Brief
Output all the data exactly as it appears below.

The data
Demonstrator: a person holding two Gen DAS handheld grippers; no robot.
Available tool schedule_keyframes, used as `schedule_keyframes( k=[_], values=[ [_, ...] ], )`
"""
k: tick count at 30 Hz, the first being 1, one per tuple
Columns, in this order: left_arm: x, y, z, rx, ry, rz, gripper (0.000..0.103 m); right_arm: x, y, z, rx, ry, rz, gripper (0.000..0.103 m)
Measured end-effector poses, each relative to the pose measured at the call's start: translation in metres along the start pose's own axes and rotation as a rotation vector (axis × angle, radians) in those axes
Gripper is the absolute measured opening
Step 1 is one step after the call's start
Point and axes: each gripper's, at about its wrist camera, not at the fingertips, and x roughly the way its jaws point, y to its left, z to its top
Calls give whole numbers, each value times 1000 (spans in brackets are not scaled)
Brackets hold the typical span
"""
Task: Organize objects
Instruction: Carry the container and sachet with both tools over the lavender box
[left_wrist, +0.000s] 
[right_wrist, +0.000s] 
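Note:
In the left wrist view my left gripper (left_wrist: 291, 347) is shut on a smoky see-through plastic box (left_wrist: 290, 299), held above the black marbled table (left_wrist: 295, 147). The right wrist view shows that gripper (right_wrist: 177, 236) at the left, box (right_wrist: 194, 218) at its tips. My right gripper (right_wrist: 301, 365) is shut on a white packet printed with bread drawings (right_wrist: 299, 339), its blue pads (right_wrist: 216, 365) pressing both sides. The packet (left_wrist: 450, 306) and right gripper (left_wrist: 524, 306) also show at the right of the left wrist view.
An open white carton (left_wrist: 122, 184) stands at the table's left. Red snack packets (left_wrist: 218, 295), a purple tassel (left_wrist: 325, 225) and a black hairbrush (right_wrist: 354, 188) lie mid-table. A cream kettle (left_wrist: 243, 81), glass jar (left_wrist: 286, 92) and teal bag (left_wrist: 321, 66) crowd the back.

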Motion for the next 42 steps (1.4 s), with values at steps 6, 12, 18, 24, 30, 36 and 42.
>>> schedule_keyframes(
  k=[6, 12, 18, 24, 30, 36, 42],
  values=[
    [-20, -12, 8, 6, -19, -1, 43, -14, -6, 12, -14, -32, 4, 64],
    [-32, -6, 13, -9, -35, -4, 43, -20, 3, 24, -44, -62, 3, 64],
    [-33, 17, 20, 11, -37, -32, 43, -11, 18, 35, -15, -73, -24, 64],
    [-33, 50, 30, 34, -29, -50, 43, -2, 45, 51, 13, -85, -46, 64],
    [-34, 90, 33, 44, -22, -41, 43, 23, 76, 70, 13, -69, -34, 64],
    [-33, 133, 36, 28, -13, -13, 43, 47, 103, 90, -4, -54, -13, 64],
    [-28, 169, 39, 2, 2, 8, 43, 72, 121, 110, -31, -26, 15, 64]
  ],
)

Final answer
Demonstrator: a person holding two Gen DAS handheld grippers; no robot.
Available tool schedule_keyframes, used as `schedule_keyframes( k=[_], values=[ [_, ...] ], )`
"""
k: tick count at 30 Hz, the first being 1, one per tuple
Columns, in this order: left_arm: x, y, z, rx, ry, rz, gripper (0.000..0.103 m); right_arm: x, y, z, rx, ry, rz, gripper (0.000..0.103 m)
Measured end-effector poses, each relative to the pose measured at the call's start: translation in metres along the start pose's own axes and rotation as a rotation vector (axis × angle, radians) in those axes
Gripper is the absolute measured opening
Step 1 is one step after the call's start
Point and axes: each gripper's, at about its wrist camera, not at the fingertips, and x roughly the way its jaws point, y to its left, z to its top
Calls give whole numbers, each value times 1000 (spans in brackets are not scaled)
Brackets hold the typical span
"""
Task: Organize objects
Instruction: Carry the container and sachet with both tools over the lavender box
[left_wrist, +0.000s] 
[right_wrist, +0.000s] 
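Note:
In the left wrist view my left gripper (left_wrist: 291, 347) is shut on a smoky see-through plastic box (left_wrist: 290, 299), held above the black marbled table (left_wrist: 295, 147). The right wrist view shows that gripper (right_wrist: 177, 236) at the left, box (right_wrist: 194, 218) at its tips. My right gripper (right_wrist: 301, 365) is shut on a white packet printed with bread drawings (right_wrist: 299, 339), its blue pads (right_wrist: 216, 365) pressing both sides. The packet (left_wrist: 450, 306) and right gripper (left_wrist: 524, 306) also show at the right of the left wrist view.
An open white carton (left_wrist: 122, 184) stands at the table's left. Red snack packets (left_wrist: 218, 295), a purple tassel (left_wrist: 325, 225) and a black hairbrush (right_wrist: 354, 188) lie mid-table. A cream kettle (left_wrist: 243, 81), glass jar (left_wrist: 286, 92) and teal bag (left_wrist: 321, 66) crowd the back.
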
Motion for the next 42 steps (1.4 s), with values at steps 6, 12, 18, 24, 30, 36 and 42.
>>> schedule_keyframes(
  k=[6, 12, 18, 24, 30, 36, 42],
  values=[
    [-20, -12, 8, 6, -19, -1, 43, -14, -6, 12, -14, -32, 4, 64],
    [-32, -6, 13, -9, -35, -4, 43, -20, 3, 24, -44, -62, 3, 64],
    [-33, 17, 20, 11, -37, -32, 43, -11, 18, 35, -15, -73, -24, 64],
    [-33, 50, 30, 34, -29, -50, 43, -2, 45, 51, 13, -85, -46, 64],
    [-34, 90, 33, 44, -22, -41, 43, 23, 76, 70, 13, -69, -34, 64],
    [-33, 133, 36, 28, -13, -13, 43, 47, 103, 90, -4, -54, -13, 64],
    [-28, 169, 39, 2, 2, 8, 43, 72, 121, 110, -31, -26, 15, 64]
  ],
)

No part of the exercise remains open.